DATA PROVIDED
***
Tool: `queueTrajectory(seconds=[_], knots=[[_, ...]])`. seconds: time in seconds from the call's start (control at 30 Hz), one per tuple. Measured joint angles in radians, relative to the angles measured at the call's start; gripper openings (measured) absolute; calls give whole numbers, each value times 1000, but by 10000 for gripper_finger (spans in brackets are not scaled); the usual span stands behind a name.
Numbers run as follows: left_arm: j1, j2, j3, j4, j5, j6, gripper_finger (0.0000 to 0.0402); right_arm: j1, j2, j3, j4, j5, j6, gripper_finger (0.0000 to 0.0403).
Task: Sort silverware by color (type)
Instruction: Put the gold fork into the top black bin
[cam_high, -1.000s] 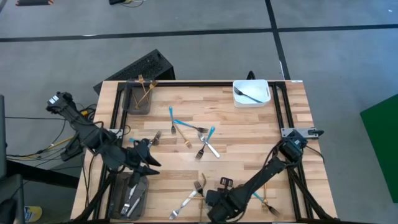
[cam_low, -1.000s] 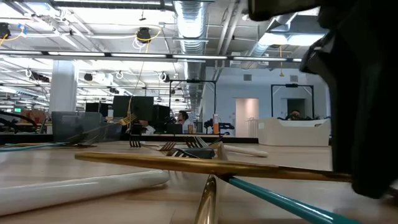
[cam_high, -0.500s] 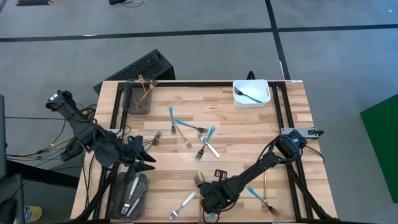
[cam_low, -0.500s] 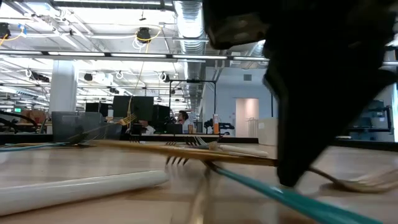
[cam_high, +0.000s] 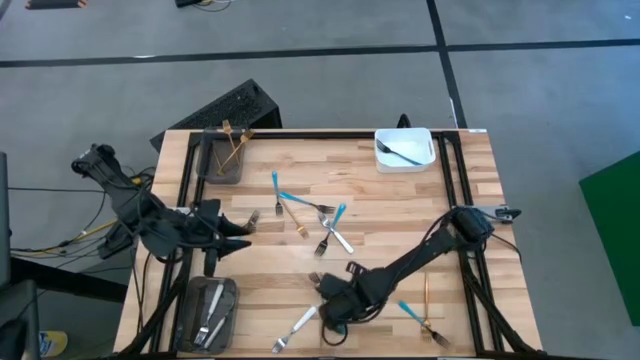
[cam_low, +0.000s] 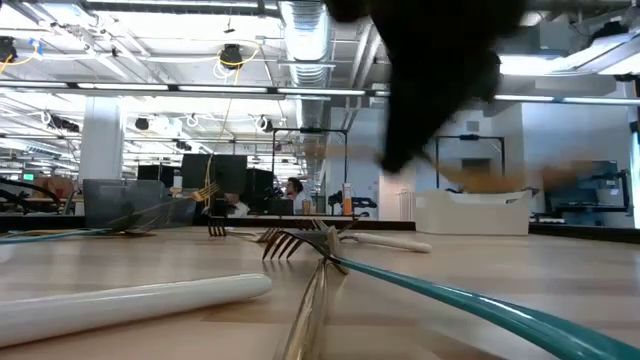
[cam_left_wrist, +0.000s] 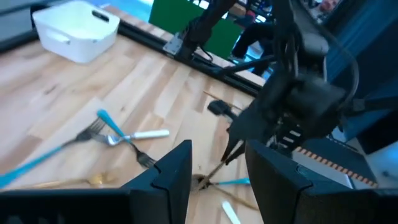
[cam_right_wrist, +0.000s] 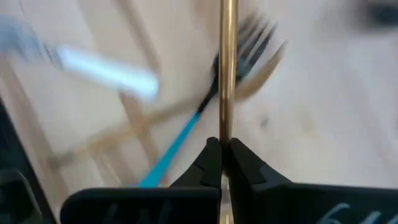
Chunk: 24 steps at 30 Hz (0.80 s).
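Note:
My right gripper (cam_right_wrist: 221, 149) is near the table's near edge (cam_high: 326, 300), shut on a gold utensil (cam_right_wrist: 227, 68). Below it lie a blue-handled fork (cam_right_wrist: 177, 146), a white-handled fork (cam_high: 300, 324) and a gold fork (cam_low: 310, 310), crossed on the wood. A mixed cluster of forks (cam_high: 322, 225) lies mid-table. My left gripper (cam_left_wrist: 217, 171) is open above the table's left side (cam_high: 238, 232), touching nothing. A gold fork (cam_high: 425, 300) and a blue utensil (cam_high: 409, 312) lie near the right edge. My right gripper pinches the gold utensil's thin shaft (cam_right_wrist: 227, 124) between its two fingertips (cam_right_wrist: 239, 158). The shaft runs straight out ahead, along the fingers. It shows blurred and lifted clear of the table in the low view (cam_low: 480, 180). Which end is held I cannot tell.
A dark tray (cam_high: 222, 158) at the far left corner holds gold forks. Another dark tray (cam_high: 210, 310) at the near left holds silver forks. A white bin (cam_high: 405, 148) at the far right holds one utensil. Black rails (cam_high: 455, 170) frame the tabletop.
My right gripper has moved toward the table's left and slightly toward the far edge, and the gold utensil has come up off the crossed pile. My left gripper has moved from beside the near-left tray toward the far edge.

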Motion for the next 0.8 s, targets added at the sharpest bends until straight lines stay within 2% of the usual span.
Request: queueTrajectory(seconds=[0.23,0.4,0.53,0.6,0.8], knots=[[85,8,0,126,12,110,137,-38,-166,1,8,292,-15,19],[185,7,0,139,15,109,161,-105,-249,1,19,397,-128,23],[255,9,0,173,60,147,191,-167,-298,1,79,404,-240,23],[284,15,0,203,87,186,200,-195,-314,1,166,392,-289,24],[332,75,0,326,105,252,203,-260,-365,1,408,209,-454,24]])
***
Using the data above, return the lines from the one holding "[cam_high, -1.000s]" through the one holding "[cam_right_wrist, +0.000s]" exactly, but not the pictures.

[cam_high, -1.000s] 
[cam_low, -1.000s] 
[cam_high, -0.500s] 
[cam_low, -0.500s] 
[cam_high, +0.000s] 
[cam_low, +0.000s] 
[cam_left_wrist, +0.000s] 
[cam_right_wrist, +0.000s] 

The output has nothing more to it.